Lo studio proof-of-concept era troppo piccolo per valutare l’efficacia, ma Rezai e il suo team hanno intenzione di continuare il loro lavoro. Il prossimo passo sarà ripetere lo studio in cinque persone con uno dei più recenti anticorpi anti-amiloide, il Lecanemab. Questo farmaco non solo elimina la placca, ma uno studio ha dimostrato che ha rallentato la progressione della malattia di circa il 30% dopo 18 mesi di trattamento in pazienti con sintomi precoci di Alzheimer. Si tratta di una cifra modesta, ma di un successo importante in un campo che ha lottato con ripetuti fallimenti.
Eichmann, che sta lavorando anche sull’interruzione della barriera emato-encefalica, afferma che i nuovi risultati ottenuti con gli ultrasuoni focalizzati sono entusiasmanti. Ma si interroga sugli effetti a lungo termine della tecnica. “Credo che resti da vedere se nel tempo, con l’uso ripetuto, questa tecnica possa danneggiare la barriera emato-encefalica”, afferma.

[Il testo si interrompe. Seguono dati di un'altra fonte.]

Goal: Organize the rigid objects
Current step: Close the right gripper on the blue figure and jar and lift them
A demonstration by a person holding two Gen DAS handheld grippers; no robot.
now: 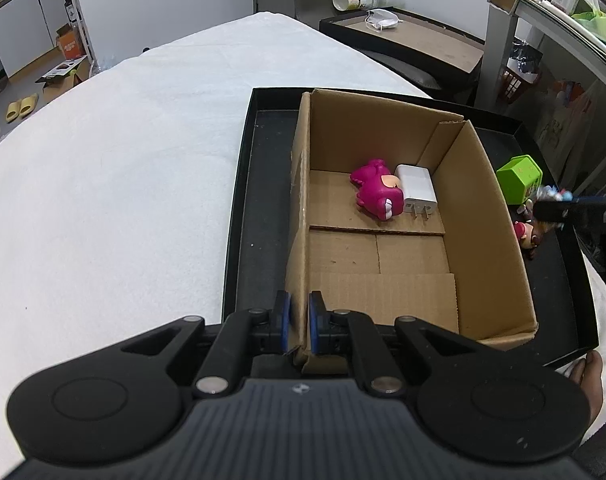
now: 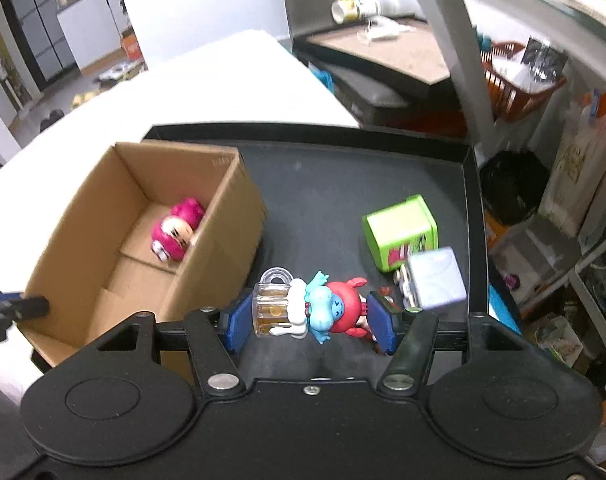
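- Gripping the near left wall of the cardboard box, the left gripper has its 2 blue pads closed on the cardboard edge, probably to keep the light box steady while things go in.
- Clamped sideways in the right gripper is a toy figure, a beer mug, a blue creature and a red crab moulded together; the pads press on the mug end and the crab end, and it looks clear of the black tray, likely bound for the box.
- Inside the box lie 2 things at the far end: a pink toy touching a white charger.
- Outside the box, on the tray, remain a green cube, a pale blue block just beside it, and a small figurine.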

Anche altre strategie per aprire la barriera emato-encefalica sembrano promettenti. Invece di spingere meccanicamente la barriera, l’azienda farmaceutica Roche ha sviluppato una tecnologia chiamata “Brainshuttle” che trasporta i farmaci attraverso la barriera legandosi ai recettori delle cellule che rivestono le pareti dei vasi.
L’azienda ha collegato Brainshuttle al proprio anticorpo anti-amiloide, Gantenerumab, e lo sta testando su 44 persone affette da Alzheimer. In una conferenza tenutasi a ottobre, i ricercatori hanno presentato i primi risultati. La dose più alta ha eliminato completamente la placca in tre dei quattro partecipanti. La società biotecnologica Denali Therapeutics sta lavorando a una strategia simile per affrontare il Parkinson e altre malattie neurodegenerative.
Eichmann sta lavorando a una strategia diversa. Il suo team sta testando un anticorpo che si lega a un recettore importante per mantenere l’integrità della barriera emato-encefalica. Bloccando questo recettore, è possibile allentare temporaneamente le giunzioni tra le cellule, almeno nei topi di laboratorio.
Altri gruppi stanno prendendo di mira diversi recettori, esplorando vari vettori virali o sviluppando nanoparticelle che possono scivolare nel cervello.
Tutte queste strategie avranno vantaggi e svantaggi diversi e non è ancora chiaro quale sarà la più sicura ed efficace. Ma Eichmann pensa che una qualche strategia sarà probabilmente approvata nei prossimi anni: “ci stiamo davvero avvicinando”, dice. Le tecniche per aprire la barriera emato-encefalica potrebbero essere utili in tutta una serie di malattie: Alzheimer ma anche Parkinson, SLA e tumori cerebrali. “Questo apre davvero una serie di potenziali opportunità”, dice Rezai. “È un momento emozionante”.
Foto di copertina: una illustrazione tridimensionale che mostra come gli ultrasuoni provenienti dall’interno del casco convergano su un punto focale del cervello utilizzato per l’apertura della barriera emato-encefalica.